Lock-Free Data Structures

Lock-free algorithms guarantee that at least one thread makes progress in a finite number of steps (even if other threads are stalled). They use CAS operations instead of locks.

Common examples:

  • Atomic counters: AtomicInteger.incrementAndGet() in Java, atomic.AddInt64() in Go
  • Lock-free queues: Michael-Scott queue (used in Java's ConcurrentLinkedQueue)
  • Lock-free hash maps: Split into segments with independent CAS operations (ConcurrentHashMap in Java)

Language-Specific Concurrency

Go: Goroutines and Channels

Go's concurrency model is based on CSP (Communicating Sequential Processes): share memory by communicating, not by shared state.

func FanOut(urls []string) []Result {
    ch := make(chan Result, len(urls)) // buffered channel
    var wg sync.WaitGroup

    for _, url := range urls {
        wg.Add(1)
        go func(u string) {   // goroutine: lightweight (~4KB stack)
            defer wg.Done()
            ch <- fetch(u)
        }(url)
    }

    // Close channel when all goroutines complete
    go func() {
        wg.Wait()
        close(ch)
    }()

    var results []Result
    for r := range ch {   // range over channel until closed
        results = append(results, r)
    }
    return results
}

Key primitives:

  • go func(): Spawns a goroutine (~4KB stack, grows as needed, millions possible)
  • chan T: Typed channel for communication between goroutines
  • select: Multiplexes across multiple channels (like epoll for channels)
  • sync.WaitGroup: Waits for a collection of goroutines to finish
  • errgroup.Group: Like WaitGroup but propagates the first error

Java: Virtual Threads (Java 21+)

Java 21 introduced virtual threads — lightweight threads managed by the JVM, not the OS.

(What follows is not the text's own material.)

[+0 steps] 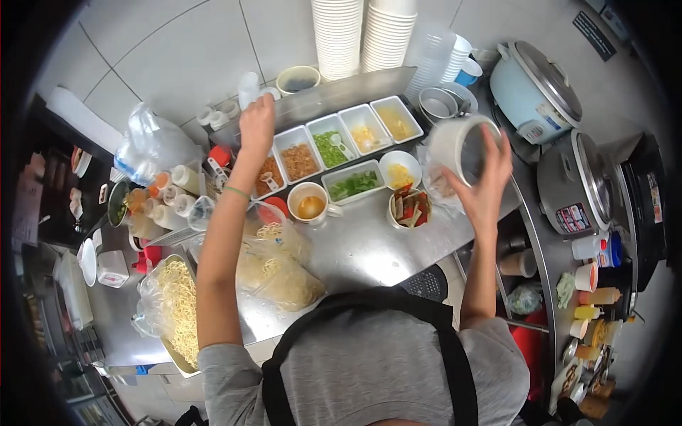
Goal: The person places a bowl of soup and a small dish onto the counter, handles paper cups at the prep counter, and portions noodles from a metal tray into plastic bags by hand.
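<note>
My left hand (257,122) is raised over the back left of the topping bins, its fingers closed together beside small white lids (270,94); what is between them is hidden. On the right, my right hand (484,169) grips a white tub (458,145) tilted on its side, fingers at its rim. Between my arms, a white mug (307,203) with brownish liquid stands on the steel counter. A cup of red and green pieces (410,208) stands beside a white bowl of yellow bits (400,170). Chopped green onion (330,148) with a spoon fills one bin.
Bagged noodles (277,266) lie left of centre, and a noodle tray (183,312) is further left. Squeeze bottles (186,179) crowd the back left. Stacked white cups (337,35) rise behind the bins. Two rice cookers (529,92) stand at right.
</note>
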Action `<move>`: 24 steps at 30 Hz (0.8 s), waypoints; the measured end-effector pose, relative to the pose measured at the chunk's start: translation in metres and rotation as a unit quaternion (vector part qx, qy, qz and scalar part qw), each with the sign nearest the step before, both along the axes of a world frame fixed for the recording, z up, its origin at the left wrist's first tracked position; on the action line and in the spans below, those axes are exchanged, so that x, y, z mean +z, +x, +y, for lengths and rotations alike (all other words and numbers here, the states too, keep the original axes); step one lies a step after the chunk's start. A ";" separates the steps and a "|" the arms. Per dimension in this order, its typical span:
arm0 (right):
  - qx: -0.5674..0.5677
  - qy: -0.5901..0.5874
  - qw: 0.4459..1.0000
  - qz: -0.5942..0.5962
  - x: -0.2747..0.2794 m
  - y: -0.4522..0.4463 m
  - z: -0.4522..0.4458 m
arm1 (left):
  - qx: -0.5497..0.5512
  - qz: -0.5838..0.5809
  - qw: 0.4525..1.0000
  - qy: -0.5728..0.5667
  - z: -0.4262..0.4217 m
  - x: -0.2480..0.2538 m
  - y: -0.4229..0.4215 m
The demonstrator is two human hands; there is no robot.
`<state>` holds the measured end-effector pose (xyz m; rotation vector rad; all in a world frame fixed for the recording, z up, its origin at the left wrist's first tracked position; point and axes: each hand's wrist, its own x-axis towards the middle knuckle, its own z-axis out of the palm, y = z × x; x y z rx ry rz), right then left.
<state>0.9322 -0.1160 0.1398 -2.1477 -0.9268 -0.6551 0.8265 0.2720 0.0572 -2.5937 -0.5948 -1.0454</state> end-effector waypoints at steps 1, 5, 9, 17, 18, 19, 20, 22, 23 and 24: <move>0.042 0.000 0.999 -0.024 0.010 -0.001 0.025 | -0.001 -0.002 1.000 0.001 -0.001 0.000 0.000; 0.176 0.026 0.978 -0.105 0.029 0.002 0.142 | 0.003 -0.004 1.000 0.007 -0.008 0.002 -0.004; 0.218 0.029 0.964 -0.150 0.019 0.020 0.265 | 0.008 -0.010 1.000 0.015 -0.010 0.003 -0.004; 0.153 -0.336 0.929 0.023 -0.055 0.078 0.396 | 0.007 -0.012 1.000 0.001 -0.006 0.000 -0.001; 0.172 -0.323 0.930 0.035 -0.052 0.079 0.393 | 0.008 -0.012 1.000 0.004 -0.005 0.001 0.000; 0.191 -0.312 0.930 0.050 -0.046 0.078 0.385 | 0.009 -0.011 1.000 0.004 -0.005 0.002 0.000; 0.208 -0.299 0.929 0.065 -0.040 0.078 0.377 | 0.008 -0.010 1.000 0.005 -0.005 0.002 -0.001; 0.295 -0.111 0.949 0.005 -0.034 0.077 0.348 | 0.013 -0.004 1.000 -0.009 -0.004 0.003 0.000; 0.333 -0.018 0.942 -0.027 -0.033 0.076 0.327 | 0.015 -0.002 1.000 -0.019 -0.003 0.002 0.001; 0.385 0.009 0.923 0.019 -0.021 0.067 0.292 | 0.014 -0.011 1.000 -0.014 0.001 -0.002 0.002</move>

// Virtual threads: millions possible (unlike platform threads ~1MB each)
try (var executor = Executors.newVirtualThreadPerTaskExecutor()) {
    List<Future<String>> futures = urls.stream()
        .map(url -> executor.submit(() -> fetch(url)))
        .toList();

    List<String> results = new ArrayList<>();
    for (var future : futures) {
        results.add(future.get());  // blocks the virtual thread, not OS thread
    }
}

// CompletableFuture: composable async operations
CompletableFuture<String> future = CompletableFuture
    .supplyAsync(() -> fetchUser(userId))
    .thenApply(user -> enrichProfile(user))
    .thenApply(profile -> serialize(profile))
    .exceptionally(ex -> fallbackResponse(ex));

Key primitives:

  • Virtual threads: Thread.ofVirtual().start(runnable) or Executors.newVirtualThreadPerTaskExecutor()
  • CompletableFuture: Composable async with thenApply, thenCompose, allOf
  • ConcurrentHashMap: Thread-safe hash map with segment-level locking
  • synchronized vs ReentrantLock: ReentrantLock adds tryLock(), fairness, and Condition variables

Python: The GIL and Workarounds

The Global Interpreter Lock (GIL) allows only one thread to execute Python bytecode at a time. This means threads do not provide parallelism for CPU-bound work.

import asyncio
import concurrent.futures

# I/O-bound: use asyncio (cooperative multitasking, single thread)
async def fetch_all(urls: list[str]) -> list[str]:
    async with aiohttp.ClientSession() as session:
        tasks = [fetch(session, url) for url in urls]
        return await asyncio.gather(*tasks)  # concurrent I/O

# CPU-bound: use multiprocessing (separate processes, no GIL)
def process_all(items: list[dict]) -> list[dict]:
    with concurrent.futures.ProcessPoolExecutor() as executor:
        return list(executor.map(heavy_computation, items))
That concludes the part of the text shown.